I’ve never been so happy to be at work. I am moments from passionately tonguing my Ethernet port, so grateful am I to be connected to the wonderful wide world of the web. Our new apartment has no phone, Internet, or television, and will not until Thursday afternoon. Thursday! Afternoon! It is like Manor House, over there. Do you hear that gnashing sound? Those are my poor, beleaguered molars. (And if I get so much as one comment about how grateful I should be to have shelter, bacon, and running water, the top of my head will fly clean off—but hopefully not before I have a chance to send the commenter a copy of The Hyperbole Primer: BEST EVER Edition).
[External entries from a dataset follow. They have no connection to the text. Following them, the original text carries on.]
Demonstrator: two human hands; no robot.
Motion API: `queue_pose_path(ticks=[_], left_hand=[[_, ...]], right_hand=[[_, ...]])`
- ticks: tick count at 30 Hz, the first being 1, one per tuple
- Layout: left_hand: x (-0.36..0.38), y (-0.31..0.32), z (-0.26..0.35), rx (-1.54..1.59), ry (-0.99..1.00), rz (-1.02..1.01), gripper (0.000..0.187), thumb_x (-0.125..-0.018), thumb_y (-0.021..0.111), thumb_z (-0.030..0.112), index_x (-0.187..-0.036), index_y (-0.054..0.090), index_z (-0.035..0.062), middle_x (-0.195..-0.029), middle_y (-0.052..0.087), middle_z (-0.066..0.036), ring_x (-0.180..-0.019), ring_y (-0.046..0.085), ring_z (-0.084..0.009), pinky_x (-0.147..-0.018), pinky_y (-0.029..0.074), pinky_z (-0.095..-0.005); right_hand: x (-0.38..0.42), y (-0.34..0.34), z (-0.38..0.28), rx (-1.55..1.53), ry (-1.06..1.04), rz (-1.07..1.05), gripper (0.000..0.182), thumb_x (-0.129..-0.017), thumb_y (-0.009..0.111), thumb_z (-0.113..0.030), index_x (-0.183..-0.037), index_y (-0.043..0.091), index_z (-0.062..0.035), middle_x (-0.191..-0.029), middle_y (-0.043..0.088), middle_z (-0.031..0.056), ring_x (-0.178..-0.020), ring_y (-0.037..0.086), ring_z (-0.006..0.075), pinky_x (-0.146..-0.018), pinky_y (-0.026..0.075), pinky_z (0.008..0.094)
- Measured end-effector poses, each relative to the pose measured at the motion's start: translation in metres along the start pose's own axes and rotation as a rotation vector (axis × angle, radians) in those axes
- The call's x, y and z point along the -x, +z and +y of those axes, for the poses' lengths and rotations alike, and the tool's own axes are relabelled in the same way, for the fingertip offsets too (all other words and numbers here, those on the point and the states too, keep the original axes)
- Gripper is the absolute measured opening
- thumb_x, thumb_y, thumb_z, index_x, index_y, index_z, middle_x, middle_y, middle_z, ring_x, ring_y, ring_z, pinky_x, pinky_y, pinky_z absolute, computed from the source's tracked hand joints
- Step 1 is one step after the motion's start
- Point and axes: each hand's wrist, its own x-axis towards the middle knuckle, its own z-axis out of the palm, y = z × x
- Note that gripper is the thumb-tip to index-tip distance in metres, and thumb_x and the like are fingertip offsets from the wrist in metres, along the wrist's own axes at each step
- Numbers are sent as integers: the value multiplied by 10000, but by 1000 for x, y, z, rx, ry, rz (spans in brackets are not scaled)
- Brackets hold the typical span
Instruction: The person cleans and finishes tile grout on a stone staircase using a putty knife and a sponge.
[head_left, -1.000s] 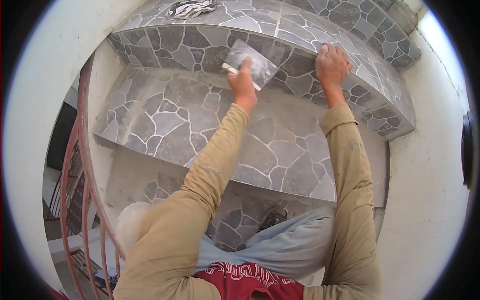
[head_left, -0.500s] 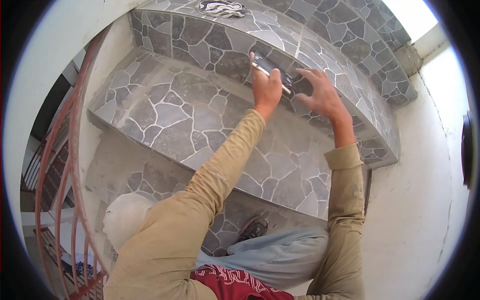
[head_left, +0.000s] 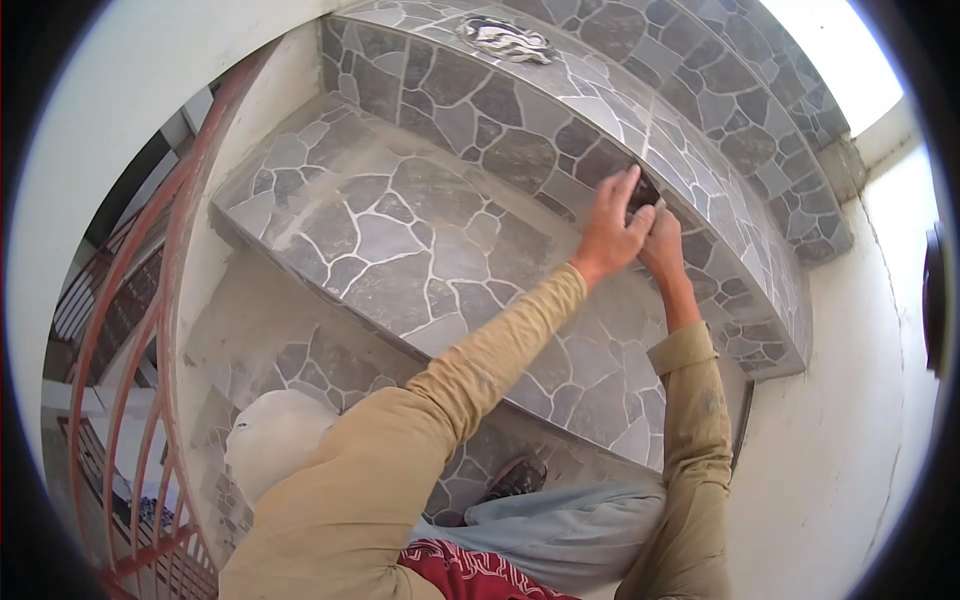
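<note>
A small flat dark slab, its kind not clear, is up against the stone-clad step riser, just below the tread's edge. My left hand grips it from the left, fingers stretched along its side and thumb toward the right hand. Closed at its lower right end is my right hand, with the knuckles close to the left thumb. Both hands hide most of the slab.
A striped black-and-white cloth bundle lies on the upper tread. The lower tread has grey stones and pale joints. A red metal railing runs along the left, near a white rounded object. A white wall bounds the right.
My left hand has moved right and slightly down with the slab, bringing it against the riser. My right hand, open and apart before, has closed onto the slab. The view has shifted.
</note>
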Motion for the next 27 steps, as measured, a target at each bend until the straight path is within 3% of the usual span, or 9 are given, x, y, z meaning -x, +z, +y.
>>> queue_pose_path(ticks=[1,3,4,7,9,13,17,23,27], left_hand=[[4,8,1,18,2,25,763,-942,688,314,-1539,361,-30,-1455,433,-290,-1361,444,-414,-1135,389,-451],[12,16,3,32,6,67,752,-973,661,332,-1540,346,-50,-1484,409,-307,-1383,435,-425,-1155,372,-453],[15,19,10,26,-41,64,776,-977,653,366,-1530,338,-79,-1501,383,-318,-1395,422,-431,-1164,360,-454],[22,21,18,40,-102,55,858,-980,644,441,-1498,317,-159,-1537,318,-341,-1412,398,-451,-1179,343,-458],[26,26,10,29,-126,108,864,-977,646,444,-1490,321,-171,-1531,329,-343,-1411,402,-458,-1179,346,-457],[16,28,34,17,-79,120,783,-984,616,396,-1474,363,-160,-1495,398,-352,-1404,409,-475,-1180,354,-462],[23,22,27,64,-171,122,743,-995,582,396,-1462,403,-153,-1523,381,-350,-1421,399,-470,-1182,350,-460],[22,31,32,-9,-134,140,732,-1014,555,415,-1467,414,-142,-1526,395,-347,-1422,397,-471,-1181,351,-468],[27,31,27,-9,-160,168,729,-999,577,398,-1456,419,-147,-1512,402,-361,-1408,400,-492,-1176,354,-478]], right_hand=[[4,3,-4,-3,-14,-11,235,-898,676,-197,-937,688,35,-801,701,245,-791,738,333,-699,531,433],[9,5,-9,-205,-21,178,220,-944,681,-198,-927,693,21,-777,702,185,-718,688,229,-669,524,408],[11,4,-6,-155,-56,193,205,-956,668,-171,-1018,711,20,-818,736,114,-743,662,179,-662,522,370],[9,16,16,-97,-81,134,167,-930,685,-144,-946,695,22,-740,684,137,-673,618,168,-582,484,384],[16,17,26,130,-148,113,174,-946,674,-160,-907,668,10,-710,644,122,-655,558,172,-587,469,390],[14,25,28,47,-152,136,179,-942,672,-163,-895,660,9,-705,637,130,-645,552,190,-580,462,395],[14,38,42,36,-153,100,185,-937,670,-167,-884,651,9,-700,630,139,-636,547,207,-572,455,400],[9,23,18,-24,-158,143,194,-931,668,-172,-866,638,8,-692,619,151,-621,539,233,-561,445,408],[12,36,39,22,-171,84,201,-927,667,-176,-854,629,8,-687,611,160,-611,534,250,-554,438,413]])
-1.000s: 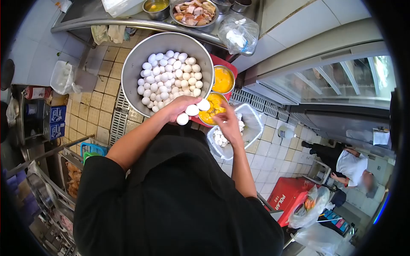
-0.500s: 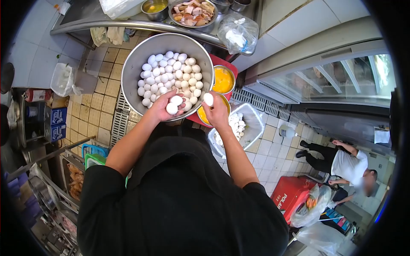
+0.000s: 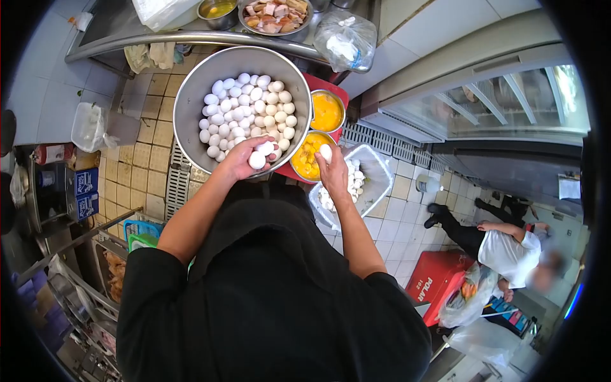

We spent the night at our new apartment for the first time on Saturday, nearly a week after the movers schlepped our belongings back towards downtown. Because the old apartment never rented for July, we took our time putting together furniture and moving the stray items that didn’t make it into boxes, but eventually the stress of living in two places at once began to show in subtle ways, like panic attacks and crying jags and the consumption of an entire box of Scooby-Doo-shaped Macaroni and Cheese. I have said it before and here I go, saying it again: I am not portable. Moving does not agree with me. No matter how shiny the prospective floors and un-squalid the bathroom, it is disorienting to be uprooted from one’s home and deposited somewhere else. The sheer fabulousness of the new kitchen makes me feel like I am trespassing—I have lived in old houses and old apartments since I was born, and the sleek remodeled cupboards are unsettling. Don’t get me wrong: I love the cupboards, and the clean bathtub, and the shiny, shiny floors. I love our new couch and the small flatscreen TV we bought with our wedding money. But the apartment doesn’t feel quite like home, yet, and thus I am edgy, nervous, unmoored. Moving is one of the many things that makes me curse my nervous system’s propensity to treat any disequilibrium as catastrophe. Why can’t I be the sort of girl who gallivants across the continent with only a Ford Pinto and a diaphragm, instead of the sort who would drive an hour at 4 am to avoid spending the night at a friend’s house, where I might not have access to my cheese, books, and favorite cat?

In case you are wondering, yes, I am ashamed (and a little awed) at myself for having found a way to complain about my spectacular new home. I am like a prodigy of whining! I suspect that I am having a harder time than usual with the customary patois of moving neurosis because of my mother’s impending departure for Schweiz. I have been terribly maudlin lately about the fact that I am now married and have moved ALL THE WAY ACROSS TOWN, and my mother is absconding to live with foreigners, and my brother will be off to London in the fall for his Chef-ery internship. The family, you see, has been torn asunder, and we will most probably never live in such close proximity again. Insert gauzy montage of The Good Times We Used To Have, etc.

But I’ll probably feel better after a long bath and a large margarita. And a buffalo burger. And sweet corn with butter and salt. And a frozen, chocolate-covered banana. And another spin of my new dishwasher, which is everything I hoped it would be.